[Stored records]

===

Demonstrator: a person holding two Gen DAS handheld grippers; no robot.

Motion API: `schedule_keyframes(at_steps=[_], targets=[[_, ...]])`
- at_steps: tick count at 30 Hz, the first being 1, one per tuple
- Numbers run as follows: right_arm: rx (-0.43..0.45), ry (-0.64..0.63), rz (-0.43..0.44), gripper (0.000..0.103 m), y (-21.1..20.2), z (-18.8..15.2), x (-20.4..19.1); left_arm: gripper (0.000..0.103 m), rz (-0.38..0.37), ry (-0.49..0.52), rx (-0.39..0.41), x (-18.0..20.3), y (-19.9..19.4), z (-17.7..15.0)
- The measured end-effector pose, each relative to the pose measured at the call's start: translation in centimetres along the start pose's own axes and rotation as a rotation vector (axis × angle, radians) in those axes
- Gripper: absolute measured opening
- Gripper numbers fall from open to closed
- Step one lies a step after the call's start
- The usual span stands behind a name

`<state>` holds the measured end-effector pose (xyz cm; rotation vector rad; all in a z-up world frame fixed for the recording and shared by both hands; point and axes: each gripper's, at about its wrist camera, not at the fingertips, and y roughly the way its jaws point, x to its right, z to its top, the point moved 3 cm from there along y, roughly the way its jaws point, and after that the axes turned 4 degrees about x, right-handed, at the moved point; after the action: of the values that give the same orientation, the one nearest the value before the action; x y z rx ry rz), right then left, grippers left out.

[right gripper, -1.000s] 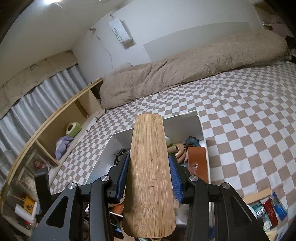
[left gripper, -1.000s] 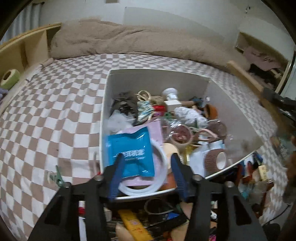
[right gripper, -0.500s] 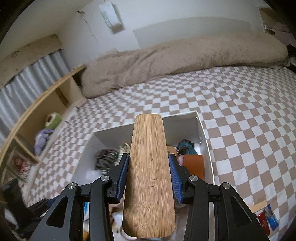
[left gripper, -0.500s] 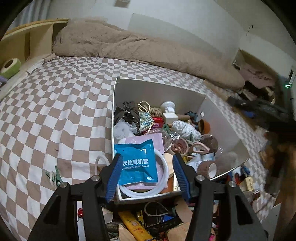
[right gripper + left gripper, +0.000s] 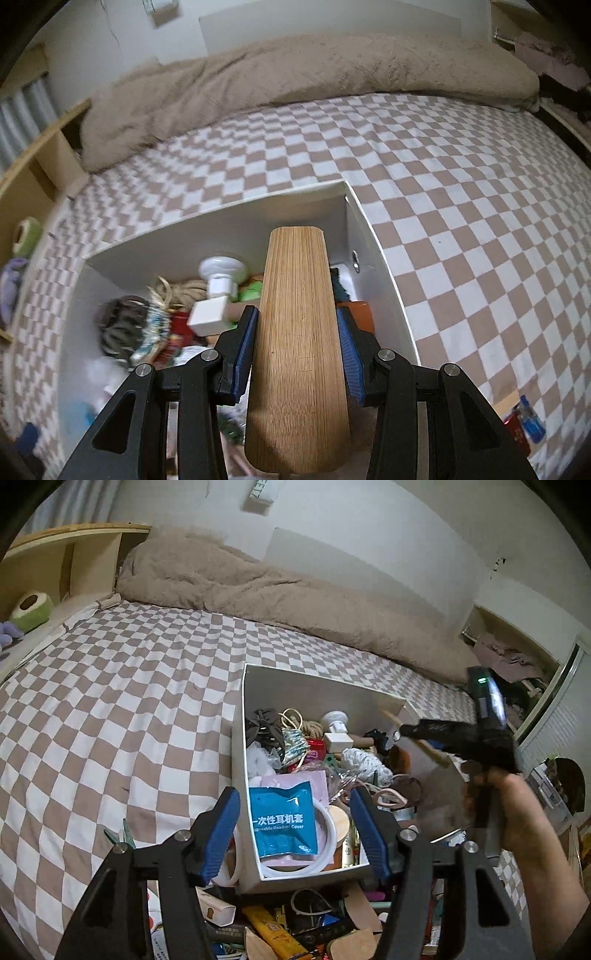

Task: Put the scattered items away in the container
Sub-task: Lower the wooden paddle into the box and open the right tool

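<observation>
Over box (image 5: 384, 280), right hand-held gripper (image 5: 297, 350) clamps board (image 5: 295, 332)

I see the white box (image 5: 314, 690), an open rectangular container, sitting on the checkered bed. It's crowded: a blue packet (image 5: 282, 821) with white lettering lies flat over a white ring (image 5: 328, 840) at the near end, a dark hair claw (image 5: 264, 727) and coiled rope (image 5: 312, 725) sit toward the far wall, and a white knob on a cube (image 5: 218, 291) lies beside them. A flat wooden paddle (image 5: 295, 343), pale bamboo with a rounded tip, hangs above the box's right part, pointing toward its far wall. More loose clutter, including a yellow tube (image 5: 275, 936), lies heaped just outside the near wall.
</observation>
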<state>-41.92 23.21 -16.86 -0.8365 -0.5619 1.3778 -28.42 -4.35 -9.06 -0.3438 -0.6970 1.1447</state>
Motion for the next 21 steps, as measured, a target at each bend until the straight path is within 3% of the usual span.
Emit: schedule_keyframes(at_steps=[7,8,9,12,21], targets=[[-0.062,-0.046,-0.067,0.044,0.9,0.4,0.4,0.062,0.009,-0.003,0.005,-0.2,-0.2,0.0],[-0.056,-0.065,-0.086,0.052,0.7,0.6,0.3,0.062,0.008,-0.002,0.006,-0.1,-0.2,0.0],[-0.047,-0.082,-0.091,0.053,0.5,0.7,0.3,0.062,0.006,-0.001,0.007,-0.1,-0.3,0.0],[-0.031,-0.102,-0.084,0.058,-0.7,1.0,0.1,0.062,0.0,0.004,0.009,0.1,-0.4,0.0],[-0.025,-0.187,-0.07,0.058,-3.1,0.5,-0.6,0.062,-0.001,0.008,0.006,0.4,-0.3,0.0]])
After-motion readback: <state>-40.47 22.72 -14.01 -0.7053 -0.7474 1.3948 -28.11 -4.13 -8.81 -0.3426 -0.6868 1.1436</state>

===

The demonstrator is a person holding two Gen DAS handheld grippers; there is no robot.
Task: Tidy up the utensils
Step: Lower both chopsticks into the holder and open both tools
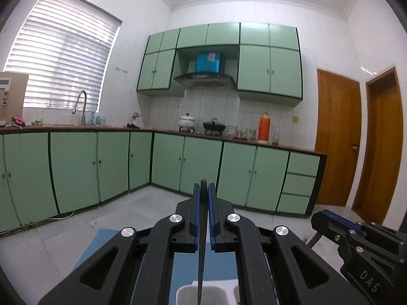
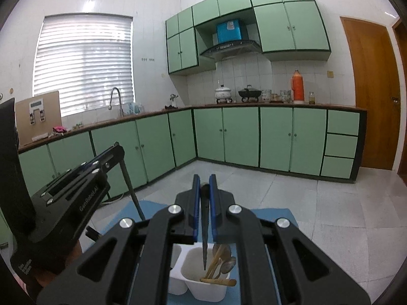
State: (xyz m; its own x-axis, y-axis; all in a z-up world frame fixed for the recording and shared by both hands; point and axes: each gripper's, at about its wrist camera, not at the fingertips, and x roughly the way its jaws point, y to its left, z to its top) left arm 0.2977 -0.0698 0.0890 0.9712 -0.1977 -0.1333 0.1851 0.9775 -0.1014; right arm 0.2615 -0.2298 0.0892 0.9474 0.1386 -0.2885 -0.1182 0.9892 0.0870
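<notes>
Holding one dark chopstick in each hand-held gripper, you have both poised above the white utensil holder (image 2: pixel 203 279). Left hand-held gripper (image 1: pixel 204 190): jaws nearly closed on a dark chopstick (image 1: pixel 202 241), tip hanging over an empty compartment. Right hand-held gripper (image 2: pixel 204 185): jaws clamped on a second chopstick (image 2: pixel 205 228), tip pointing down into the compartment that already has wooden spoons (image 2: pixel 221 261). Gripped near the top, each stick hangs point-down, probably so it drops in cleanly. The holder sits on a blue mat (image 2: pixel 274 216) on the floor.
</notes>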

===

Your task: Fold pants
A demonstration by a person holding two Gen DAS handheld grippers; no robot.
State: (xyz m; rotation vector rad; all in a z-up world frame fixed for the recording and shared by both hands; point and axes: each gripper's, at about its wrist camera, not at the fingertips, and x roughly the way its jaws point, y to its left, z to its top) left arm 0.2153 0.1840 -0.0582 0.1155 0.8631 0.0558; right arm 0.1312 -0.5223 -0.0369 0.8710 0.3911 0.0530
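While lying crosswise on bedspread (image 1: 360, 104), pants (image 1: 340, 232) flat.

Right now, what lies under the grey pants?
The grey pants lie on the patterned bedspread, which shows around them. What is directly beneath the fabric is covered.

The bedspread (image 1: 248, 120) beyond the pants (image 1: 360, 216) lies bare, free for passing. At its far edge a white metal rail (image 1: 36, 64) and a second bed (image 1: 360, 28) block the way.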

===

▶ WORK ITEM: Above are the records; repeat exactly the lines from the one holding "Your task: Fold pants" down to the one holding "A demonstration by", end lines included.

▶ REPLY TO THE EXERCISE:
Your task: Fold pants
A demonstration by a person holding two Gen DAS handheld grippers; no robot.

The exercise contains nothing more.